In American law, the term is something of a novelty, except in Louisiana, where much of the civil law is retained.

==Novation vs. assignment==
In contrast to an assignment, which is generally valid as long as the other party is given notice (except where the obligation is specific to the obligor, as in a personal service contract with a specific ballet dancer, or where assignment would place a new and special burden on the counterparty), a novation is valid only with the consent of all parties to the original agreement. A contract transferred by the novation process transfers all duties and obligations from the original obligor to the new obligor.

==Examples of novation==
For example, if there exists a contract whereby Dan will give a TV to Alex, and another contract whereby Alex will give a TV to Becky, then, it is possible to novate both contracts and replace them with a single contract wherein Dan agrees to give a TV to Becky. In contrast to assignment, novation requires the consent of all parties. Consideration is still required for the new contract, but it is usually assumed to be the discharge of the former contract.

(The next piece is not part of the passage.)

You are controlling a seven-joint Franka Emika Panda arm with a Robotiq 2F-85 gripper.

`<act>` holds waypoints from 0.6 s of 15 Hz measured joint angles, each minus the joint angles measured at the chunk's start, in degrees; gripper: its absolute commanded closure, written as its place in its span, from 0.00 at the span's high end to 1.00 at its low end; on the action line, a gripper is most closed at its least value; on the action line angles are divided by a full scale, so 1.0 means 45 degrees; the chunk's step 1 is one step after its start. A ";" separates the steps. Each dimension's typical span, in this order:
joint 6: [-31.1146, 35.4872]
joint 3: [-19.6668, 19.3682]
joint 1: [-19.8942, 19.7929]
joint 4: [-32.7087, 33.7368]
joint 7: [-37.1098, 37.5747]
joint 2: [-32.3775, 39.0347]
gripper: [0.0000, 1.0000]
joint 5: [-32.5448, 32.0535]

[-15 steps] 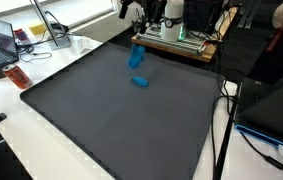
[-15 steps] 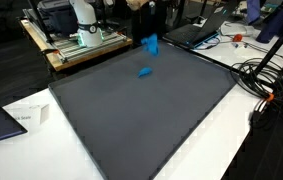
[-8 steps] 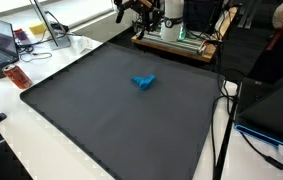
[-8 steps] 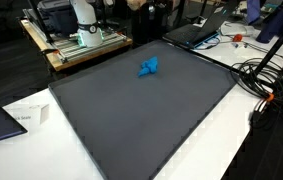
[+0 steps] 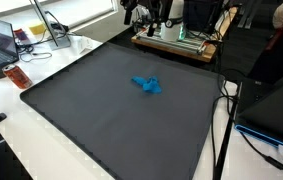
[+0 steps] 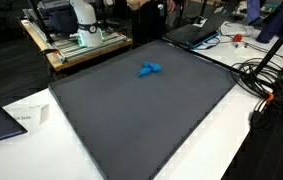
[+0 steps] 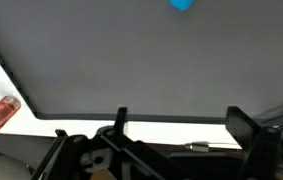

Another classic example is when Company A enters a contract with Company B and a novation is included to ensure that if Company B sells, merges or transfers the core of their business to another company, the new company assumes the obligations and liabilities that Company B has with Company A under the contract. So in terms of the contract, a purchaser, merging party or transferee of Company B steps into the shoes of Company B with respect to its obligations to Company A. Alternatively, a "novation agreement" may be signed after the original contract in the event of such a change. This is common in contracts with governmental entities, an example being under the United States federal Anti-Assignment Act, where the governmental entity that originally issued the contract must agree to such a transfer or it is automatically invalid by law. Federal Acquisition Regulation 42.1204 covers the applicability of novation agreements when they are allowed as consistent with the interests of the government, and notes that "when it is in the Government's interest not to concur" the original obligor will retain responsibility for contractual performance.

The conditions for novation comprise the obligee's acceptance of the new obligor, the new obligor's acceptance of the liability, and the old obligor's acceptance of the new contract as full performance of the old contract, referred to in some cases as a "novation package". Novation is not a unilateral contract mechanism, hence allows room for negotiation on the new T&Cs under the new circumstances. Thus, 'acceptance of the new contract as full performance of the old contract' may be read in conjunction to the phenomenon of 'mutual agreement of the T&Cs'.

Novation is a common practice for design and build construction projects, where a design team is initially appointed by the client to undertake initial studies or prepare a more detailed design, but then when a contractor is appointed with a brief to complete the design and construct the building, the design contract is novated to the contractor. In the case of Galliford Try v Mott MacDonald (2008), the contracting parties had been discussing a novation of this kind but had not actually agreed it. Akenhead J therefore held that no novation had taken place. However, in Enterprise Managed Services Limited v Tony McFadden Utilities (2009) the fact that "large sums of money" had been paid to Tony McFadden provided a basis for the court to imply that a novation had actually taken place.

==International law==
Novation is also a means of acquiring title in international law. Examples include
- Orkney and the Shetland Islands, which were pledged to Scotland by the King of Norway in lieu of a debt in 1468. They were annexed by Scotland in 1472;
- Corsica, which was only pledged to France by the Republic of Genoa in a treaty of 1768; and
- Belize, which was originally only a grant of logging rights to the British by Spain in the Treaty of Paris (1763).
Some cases, like that of Belize, remain controversial.